The schema is only used for models but it should be capable of supporting arbitrary schema/validator/serializer reuse and then we can reuse these things for dataclasses and typed dicts. I avoided implementing this right now since it seemed like a lot of extra work. (Though the name nested-model should be changed before anything is landed here)

I would expect that removing these special cases is a good opportunity for performance improvements.

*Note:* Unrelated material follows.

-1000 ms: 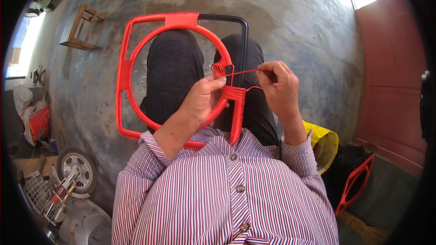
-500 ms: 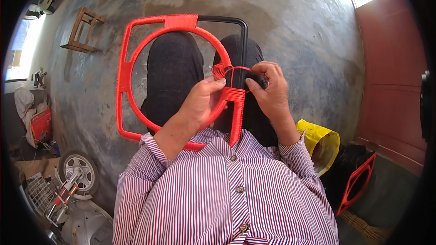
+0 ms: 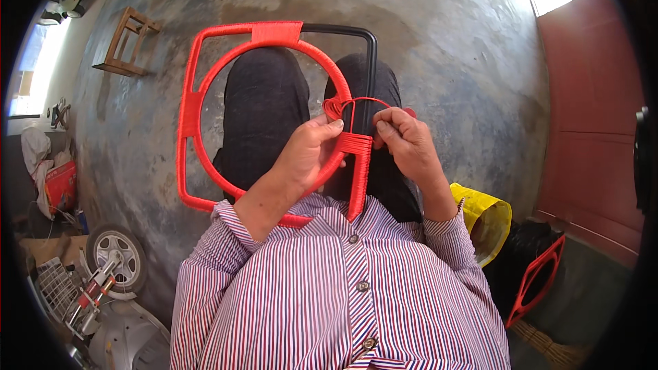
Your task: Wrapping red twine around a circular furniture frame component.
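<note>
Across my lap lies a square metal frame (image 3: 190,115) with a round ring inside, mostly wound in red cord. Its upper right corner and part of the right bar (image 3: 372,62) are bare black. My left hand (image 3: 303,154) grips the ring's right side, thumb on top, next to a wound crosspiece (image 3: 355,143). Just right of the bar, my right hand (image 3: 409,142) has its thumb and fingers pinched together at the loose red cord (image 3: 370,99), which arcs over from small loops (image 3: 334,107) on the ring. A bit of red shows behind the right fingers; what it belongs to is hidden.
A yellow container (image 3: 485,219) stands by my right side, with another red frame (image 3: 537,281) beyond it. At the lower left is a wheeled vehicle with a spoked wheel (image 3: 116,258). A wooden stool (image 3: 129,41) stands at the far left, a red door (image 3: 589,123) at the right.
The right hand has turned and lowered slightly; the dark object at its fingers is now out of sight. The cord bows out in a wider arc. The left hand keeps its grip.
</note>
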Motion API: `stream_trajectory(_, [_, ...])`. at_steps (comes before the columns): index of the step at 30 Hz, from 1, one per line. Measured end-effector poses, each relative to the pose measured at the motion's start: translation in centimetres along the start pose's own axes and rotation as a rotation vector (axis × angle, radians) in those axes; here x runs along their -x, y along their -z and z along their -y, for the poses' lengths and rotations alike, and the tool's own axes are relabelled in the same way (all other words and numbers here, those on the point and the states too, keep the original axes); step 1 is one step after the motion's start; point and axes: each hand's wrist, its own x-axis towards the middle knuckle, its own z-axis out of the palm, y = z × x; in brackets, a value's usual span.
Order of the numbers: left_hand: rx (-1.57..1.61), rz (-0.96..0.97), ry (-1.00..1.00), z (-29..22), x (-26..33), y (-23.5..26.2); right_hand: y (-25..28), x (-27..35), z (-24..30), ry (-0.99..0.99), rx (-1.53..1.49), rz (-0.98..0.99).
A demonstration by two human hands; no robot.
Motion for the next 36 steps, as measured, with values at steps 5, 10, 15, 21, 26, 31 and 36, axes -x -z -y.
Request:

My assumption would be that allowing nested-model in union choices, using nested-model to refer to generic schemas, and reusing schema/validators/serializers on dataclasses/typed dicts, would be the most important wins.

I have opened an issue #10394 to track this future work

Before merging

Most of the test failures at this point are due to incorrect handling of json schema generation. The current implementation when encountering a nested-model schema recurses into the model as if the core schema was inlined. This is incorrect when encountering cycles as it has cycle check and also does not create any $defs in the json schema.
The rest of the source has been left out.